↓

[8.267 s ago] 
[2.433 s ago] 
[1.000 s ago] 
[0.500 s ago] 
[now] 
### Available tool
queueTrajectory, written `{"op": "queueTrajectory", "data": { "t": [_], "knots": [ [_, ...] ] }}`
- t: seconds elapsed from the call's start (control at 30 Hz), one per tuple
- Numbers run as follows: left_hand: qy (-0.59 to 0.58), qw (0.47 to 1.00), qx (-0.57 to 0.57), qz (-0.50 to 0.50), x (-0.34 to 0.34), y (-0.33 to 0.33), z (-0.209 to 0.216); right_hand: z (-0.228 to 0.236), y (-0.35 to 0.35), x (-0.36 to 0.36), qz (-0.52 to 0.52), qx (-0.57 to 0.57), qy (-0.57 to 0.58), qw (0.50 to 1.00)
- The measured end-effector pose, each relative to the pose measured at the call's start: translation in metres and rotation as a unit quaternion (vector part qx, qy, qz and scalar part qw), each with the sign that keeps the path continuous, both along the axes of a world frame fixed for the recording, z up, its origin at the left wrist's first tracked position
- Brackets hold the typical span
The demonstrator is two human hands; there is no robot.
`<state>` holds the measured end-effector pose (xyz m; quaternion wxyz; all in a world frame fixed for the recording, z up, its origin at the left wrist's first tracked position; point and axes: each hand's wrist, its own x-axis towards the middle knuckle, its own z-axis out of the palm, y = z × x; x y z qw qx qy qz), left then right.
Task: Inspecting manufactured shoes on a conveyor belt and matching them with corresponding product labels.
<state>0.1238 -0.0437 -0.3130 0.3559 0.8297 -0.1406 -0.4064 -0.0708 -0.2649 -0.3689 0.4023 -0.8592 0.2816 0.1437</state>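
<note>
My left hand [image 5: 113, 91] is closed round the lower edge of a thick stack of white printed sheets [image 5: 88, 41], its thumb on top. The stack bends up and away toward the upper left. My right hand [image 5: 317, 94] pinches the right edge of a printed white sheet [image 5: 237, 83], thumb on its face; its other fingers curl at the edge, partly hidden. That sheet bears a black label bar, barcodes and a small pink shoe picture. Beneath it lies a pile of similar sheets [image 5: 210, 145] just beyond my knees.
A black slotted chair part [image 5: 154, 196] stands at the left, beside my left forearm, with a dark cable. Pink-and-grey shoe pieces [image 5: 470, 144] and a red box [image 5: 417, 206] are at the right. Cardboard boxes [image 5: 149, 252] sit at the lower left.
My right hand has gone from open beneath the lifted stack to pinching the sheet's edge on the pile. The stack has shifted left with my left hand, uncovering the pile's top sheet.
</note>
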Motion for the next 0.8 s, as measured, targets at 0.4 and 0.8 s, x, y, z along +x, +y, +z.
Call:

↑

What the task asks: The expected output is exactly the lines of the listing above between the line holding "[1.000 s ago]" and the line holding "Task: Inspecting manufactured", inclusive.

Exercise result:
[1.000 s ago] 
[0.500 s ago] 
[now] 
### Available tool
queueTrajectory, written `{"op": "queueTrajectory", "data": { "t": [_], "knots": [ [_, ...] ] }}`
- t: seconds elapsed from the call's start (control at 30 Hz), one per tuple
- Numbers run as follows: left_hand: qy (-0.59 to 0.58), qw (0.47 to 1.00), qx (-0.57 to 0.57), qz (-0.50 to 0.50), x (-0.34 to 0.34), y (-0.33 to 0.33), z (-0.209 to 0.216); right_hand: z (-0.228 to 0.236), y (-0.35 to 0.35), x (-0.36 to 0.36), qz (-0.52 to 0.52), qx (-0.57 to 0.57), qy (-0.57 to 0.58), qw (0.50 to 1.00)
- The measured end-effector pose, each relative to the pose measured at the call's start: translation in metres and rotation as a unit quaternion (vector part qx, qy, qz and scalar part qw), each with the sign that keeps the path continuous, both along the axes of a world frame fixed for the recording, z up, its origin at the left wrist's first tracked position
- Brackets hold the typical span
The demonstrator is two human hands; there is no robot.
`<state>` holds the measured end-effector pose (xyz m; quaternion wxyz; all in a world frame fixed for the recording, z up, its origin at the left wrist's first tracked position; point and axes: each hand's wrist, its own x-axis towards the middle knuckle, its own z-axis out of the palm, y = z × x; x y z qw qx qy qz), left then right.
Task: Inspecting manufactured shoes on a conveyor belt and matching them with corresponding product labels.

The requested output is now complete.